IF a population majority is indeed categorically required, we believe the best way to proceed would be via government-led Blockchain Online Register. Enabled and perhaps operational for accepting citizen input, over a few weeks? After the implications of Brexit are more fully understood?
And what happens if an Online Register delivers a No to Independence? In that context, simply park it for a few years, then ask again. The matter is always up to the people of Scotland, as every nation’s population has an ongoing UN right to self-determination.
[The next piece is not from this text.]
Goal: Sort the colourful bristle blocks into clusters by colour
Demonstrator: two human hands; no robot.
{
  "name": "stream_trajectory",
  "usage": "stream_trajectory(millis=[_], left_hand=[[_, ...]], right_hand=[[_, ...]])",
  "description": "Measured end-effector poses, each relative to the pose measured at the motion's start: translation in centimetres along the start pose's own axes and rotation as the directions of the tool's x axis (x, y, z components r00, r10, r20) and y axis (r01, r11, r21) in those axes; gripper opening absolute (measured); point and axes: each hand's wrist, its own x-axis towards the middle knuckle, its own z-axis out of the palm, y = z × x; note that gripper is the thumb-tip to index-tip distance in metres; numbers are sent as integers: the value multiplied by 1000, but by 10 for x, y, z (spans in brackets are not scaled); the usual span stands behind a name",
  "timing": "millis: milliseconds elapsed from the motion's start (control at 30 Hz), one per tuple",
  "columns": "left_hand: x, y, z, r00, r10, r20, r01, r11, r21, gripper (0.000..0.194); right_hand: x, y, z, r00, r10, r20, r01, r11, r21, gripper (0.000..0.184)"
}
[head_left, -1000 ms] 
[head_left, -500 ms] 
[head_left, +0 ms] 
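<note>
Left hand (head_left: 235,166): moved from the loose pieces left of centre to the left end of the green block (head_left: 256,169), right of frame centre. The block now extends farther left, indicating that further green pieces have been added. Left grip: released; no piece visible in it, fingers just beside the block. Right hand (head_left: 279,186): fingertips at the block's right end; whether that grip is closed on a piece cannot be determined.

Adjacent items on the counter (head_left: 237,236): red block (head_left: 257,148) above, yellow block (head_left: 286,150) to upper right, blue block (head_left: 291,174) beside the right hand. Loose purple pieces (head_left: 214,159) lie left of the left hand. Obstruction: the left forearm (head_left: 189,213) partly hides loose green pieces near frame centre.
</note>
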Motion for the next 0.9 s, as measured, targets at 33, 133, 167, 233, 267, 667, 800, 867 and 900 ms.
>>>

Meanwhile, in the newly-announced and quite incredible scope of the 2017 Scottish government #DigitalRevolution £36M funding package, there’s confirmation of intended plans for digitalised voting. When that digital voting is introduced, instead of setting up on a questionable centralised government digital network, it would be great to see the future fully established upon de-centralised blockchain platforms. That, is what Scotland’s citizens should now demand. There is now no reason for anyone in Scotland to settle for anything less.
Blockchain can help transform Scotland into becoming the global 21st century leader, it is destined to become.
And regarding the de-centralised nature of blockchain itself, if Scotland’s government doesn’t act quickly to establish methodology to measure the desire for Independence anyway, the option of taking the opportunity to ‘support and manage that process’ is already verging on being physically lost to the authorities, due to the cutting-edge acceleration of technology itself.
We appear to be very close indeed to seeing blockchain’s capability to create individual identities for citizens, indeed that project’s particular genesis moment has already occurred. This will primarily have implications for worldwide human rights, with virtual nil cost Smartphones enabling ID’s to be created for the 1 in 6 people in the world, who don’t have any ID.
Self-certified Sovereign ID’s translated into Scotland’s Indy question? Well, that could truly be a digital revolution to behold, a Scottish digital volcano erupting into a digital YES tornado.
Other potential uses for blockchain, in addition to our niche of electronic democracy? Mind-boggling. To name a few: electronic cash, smartcard payments, supply chains, tracking taxpayer money, financial instruments, records of trade, land registries, smart contracts, cloud storage, music payment and licensing, communities built free of hierarchy, destroyal of fake news.
And so on. For democracy, this is a new beginning. The end of deference appears to be ushering in a new pursuit of trust, truth and change.
Sincere thanks to all who have input into YesDayScotland conceptuals, wherever you are in the world, electronic democracy has an amazing future within the fourth technological revolution.